Für den emeritierten Wirtschaftsprofessor und Mitbegründer der „Beobachtungsstelle Gesellschaft und Konsum“ Obsoco, Philippe Moati, ist Shein allerdings der Hauptgewinner der Operation: „Es erfährt eine Form der Legitimierung und einen Ansehens-Zugewinn.“ Die Ware unter demselben Dach anbieten zu können wie renommierte Marken, hebe sie alle – zumindest nach außen – auf eine gleiche Ebene. Frankreich sei nicht zufällig als erstes Land für dauerhafte Geschäfte und eine strategische Partnerschaft mit dem Modelabel Pimkie ausgewählt worden. Denn dort ist der Widerstand gegen Billigmode aus China besonders groß. „Indem es sich hier niederlässt, hofft Shein, das Feuer zu löschen“, so Moati.

Im französischen Parlament ist ein Gesetz im Gespräch, das Fast-Fashion-Unternehmen Werbung untersagen und einen Umwelt-Malus bei Importen einführen soll.
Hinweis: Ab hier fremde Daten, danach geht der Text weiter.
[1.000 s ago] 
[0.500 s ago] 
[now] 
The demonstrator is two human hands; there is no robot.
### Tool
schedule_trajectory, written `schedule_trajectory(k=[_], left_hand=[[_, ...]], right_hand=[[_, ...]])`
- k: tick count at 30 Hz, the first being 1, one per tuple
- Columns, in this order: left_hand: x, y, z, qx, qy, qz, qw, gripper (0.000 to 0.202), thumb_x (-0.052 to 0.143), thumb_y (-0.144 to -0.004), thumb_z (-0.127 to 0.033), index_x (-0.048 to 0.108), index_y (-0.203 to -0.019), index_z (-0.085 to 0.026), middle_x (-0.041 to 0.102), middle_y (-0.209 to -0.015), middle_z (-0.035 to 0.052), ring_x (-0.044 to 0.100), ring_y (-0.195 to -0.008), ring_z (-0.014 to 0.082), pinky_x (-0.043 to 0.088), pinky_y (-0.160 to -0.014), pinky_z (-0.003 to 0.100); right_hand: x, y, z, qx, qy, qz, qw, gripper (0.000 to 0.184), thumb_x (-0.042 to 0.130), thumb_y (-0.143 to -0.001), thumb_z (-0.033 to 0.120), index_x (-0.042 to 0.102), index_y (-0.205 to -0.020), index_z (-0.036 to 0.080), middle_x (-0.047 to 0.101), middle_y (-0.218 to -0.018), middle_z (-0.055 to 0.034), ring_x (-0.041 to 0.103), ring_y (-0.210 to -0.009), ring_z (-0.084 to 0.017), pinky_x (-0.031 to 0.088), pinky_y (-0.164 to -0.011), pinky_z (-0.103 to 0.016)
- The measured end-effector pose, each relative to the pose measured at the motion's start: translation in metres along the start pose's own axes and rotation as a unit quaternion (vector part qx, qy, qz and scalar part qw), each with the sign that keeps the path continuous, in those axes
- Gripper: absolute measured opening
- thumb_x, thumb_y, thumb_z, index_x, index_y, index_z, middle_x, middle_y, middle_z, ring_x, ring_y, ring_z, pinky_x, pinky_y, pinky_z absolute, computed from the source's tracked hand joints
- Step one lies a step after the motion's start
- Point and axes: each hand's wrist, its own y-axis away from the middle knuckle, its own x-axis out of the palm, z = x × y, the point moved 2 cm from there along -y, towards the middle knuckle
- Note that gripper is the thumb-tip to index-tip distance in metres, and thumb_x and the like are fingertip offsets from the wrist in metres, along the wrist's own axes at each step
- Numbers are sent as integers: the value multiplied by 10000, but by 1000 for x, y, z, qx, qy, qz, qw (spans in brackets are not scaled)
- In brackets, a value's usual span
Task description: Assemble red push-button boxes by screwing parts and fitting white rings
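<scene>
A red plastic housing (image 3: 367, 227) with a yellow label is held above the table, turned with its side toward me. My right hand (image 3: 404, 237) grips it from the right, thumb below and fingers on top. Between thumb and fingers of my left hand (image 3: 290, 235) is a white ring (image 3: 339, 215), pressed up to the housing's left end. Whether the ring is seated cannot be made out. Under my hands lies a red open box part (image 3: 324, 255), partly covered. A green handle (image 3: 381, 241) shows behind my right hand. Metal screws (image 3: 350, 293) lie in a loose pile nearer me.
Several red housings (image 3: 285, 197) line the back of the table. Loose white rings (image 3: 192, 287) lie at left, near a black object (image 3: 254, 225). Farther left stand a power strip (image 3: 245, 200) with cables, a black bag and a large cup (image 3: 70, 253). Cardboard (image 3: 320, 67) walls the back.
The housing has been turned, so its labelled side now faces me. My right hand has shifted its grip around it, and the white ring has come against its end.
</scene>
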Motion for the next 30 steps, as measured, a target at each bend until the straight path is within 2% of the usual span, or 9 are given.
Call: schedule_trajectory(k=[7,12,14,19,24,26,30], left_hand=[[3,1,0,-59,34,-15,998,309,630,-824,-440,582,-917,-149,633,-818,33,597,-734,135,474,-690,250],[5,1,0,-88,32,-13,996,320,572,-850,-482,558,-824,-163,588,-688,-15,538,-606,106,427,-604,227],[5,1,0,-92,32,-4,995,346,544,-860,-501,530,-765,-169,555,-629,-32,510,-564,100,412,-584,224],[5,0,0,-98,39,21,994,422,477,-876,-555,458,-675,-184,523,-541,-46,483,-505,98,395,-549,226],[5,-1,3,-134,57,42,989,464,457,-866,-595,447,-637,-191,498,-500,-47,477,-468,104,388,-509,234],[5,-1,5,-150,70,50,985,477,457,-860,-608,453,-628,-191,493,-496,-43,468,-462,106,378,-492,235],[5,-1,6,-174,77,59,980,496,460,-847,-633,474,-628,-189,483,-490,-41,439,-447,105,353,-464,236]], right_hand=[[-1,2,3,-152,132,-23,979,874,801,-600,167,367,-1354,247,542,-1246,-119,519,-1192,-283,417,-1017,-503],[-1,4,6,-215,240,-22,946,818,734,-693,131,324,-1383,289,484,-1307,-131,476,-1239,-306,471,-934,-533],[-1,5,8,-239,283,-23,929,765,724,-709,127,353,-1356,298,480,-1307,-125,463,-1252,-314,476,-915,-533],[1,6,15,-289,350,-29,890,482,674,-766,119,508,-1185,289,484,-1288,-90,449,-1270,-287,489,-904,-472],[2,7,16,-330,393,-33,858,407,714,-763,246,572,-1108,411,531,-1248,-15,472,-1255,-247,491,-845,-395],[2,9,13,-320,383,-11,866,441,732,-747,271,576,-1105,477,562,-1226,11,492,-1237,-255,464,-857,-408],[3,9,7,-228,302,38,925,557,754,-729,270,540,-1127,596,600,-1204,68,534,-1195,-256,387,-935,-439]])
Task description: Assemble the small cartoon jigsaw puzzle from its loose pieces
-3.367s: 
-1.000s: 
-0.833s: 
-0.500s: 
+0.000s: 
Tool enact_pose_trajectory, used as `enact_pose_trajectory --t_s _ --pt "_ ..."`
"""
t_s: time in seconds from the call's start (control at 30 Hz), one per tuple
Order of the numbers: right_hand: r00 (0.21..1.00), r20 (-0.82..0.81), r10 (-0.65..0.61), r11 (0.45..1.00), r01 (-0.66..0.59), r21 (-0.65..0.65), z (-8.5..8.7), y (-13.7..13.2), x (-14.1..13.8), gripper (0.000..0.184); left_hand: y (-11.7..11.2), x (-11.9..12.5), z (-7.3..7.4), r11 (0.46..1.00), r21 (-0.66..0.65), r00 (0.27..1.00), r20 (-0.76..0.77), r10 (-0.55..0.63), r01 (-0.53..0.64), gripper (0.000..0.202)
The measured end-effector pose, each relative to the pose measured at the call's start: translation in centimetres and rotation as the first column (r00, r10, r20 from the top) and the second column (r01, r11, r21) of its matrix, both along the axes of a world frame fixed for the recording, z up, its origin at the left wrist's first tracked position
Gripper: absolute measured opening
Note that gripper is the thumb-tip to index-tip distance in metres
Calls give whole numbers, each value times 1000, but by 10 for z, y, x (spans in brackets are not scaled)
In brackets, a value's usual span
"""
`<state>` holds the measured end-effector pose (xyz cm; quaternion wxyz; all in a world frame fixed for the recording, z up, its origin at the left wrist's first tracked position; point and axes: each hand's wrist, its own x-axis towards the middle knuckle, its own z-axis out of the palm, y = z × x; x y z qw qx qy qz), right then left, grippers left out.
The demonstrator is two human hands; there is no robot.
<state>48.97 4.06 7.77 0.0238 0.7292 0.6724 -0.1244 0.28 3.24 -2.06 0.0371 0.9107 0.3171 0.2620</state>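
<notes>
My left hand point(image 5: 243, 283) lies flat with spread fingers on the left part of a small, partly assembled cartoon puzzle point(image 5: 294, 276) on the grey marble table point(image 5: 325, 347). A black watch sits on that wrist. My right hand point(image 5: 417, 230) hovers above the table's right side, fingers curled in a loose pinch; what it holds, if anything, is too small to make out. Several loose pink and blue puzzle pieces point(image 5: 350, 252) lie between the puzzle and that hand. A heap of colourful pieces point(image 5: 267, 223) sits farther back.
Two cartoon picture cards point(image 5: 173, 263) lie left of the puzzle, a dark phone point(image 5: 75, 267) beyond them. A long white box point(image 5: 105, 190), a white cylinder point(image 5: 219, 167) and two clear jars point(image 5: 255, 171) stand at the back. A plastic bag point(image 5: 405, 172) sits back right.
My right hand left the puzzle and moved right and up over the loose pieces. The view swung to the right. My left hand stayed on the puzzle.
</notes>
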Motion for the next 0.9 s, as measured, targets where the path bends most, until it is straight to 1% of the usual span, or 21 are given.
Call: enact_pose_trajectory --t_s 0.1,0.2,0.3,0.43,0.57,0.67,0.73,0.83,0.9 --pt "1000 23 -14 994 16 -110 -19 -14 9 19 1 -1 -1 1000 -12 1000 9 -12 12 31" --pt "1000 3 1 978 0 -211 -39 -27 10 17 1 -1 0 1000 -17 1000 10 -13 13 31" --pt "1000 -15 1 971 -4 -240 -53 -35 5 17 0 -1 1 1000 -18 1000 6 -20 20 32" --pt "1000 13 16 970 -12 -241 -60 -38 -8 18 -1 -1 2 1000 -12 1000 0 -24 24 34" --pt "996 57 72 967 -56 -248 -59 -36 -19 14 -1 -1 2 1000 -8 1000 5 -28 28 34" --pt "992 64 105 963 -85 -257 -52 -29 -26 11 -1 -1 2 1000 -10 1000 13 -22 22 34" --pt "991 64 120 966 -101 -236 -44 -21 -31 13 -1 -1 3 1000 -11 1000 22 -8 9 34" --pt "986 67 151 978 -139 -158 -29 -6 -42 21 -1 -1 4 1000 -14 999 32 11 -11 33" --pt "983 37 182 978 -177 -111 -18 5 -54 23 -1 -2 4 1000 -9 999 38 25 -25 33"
Shein wurde in Frankreich zuletzt mit hohen Bußgeldern belegt: 150 Millionen Euro musste es wegen unerlaubter Datenerfassung über Website-Cookies bezahlen, 40 Millionen Euro wegen irreführender Rabattaktionen. Auch die EU sucht nach Wegen, gegen die Flut von Billigprodukten aus China vorzugehen, die nicht immer den Standards für Sicherheit, Gesundheit und Umweltschutz entsprechen. Geplant ist eine pauschale Päckchengebühr von zwei Euro. Im vergangenen Jahr kamen gut viereinhalb Milliarden kleine Sendungen – jeweils im Warenwert von unter 150 Euro – in die EU. Das waren doppelt so viele wie 2023.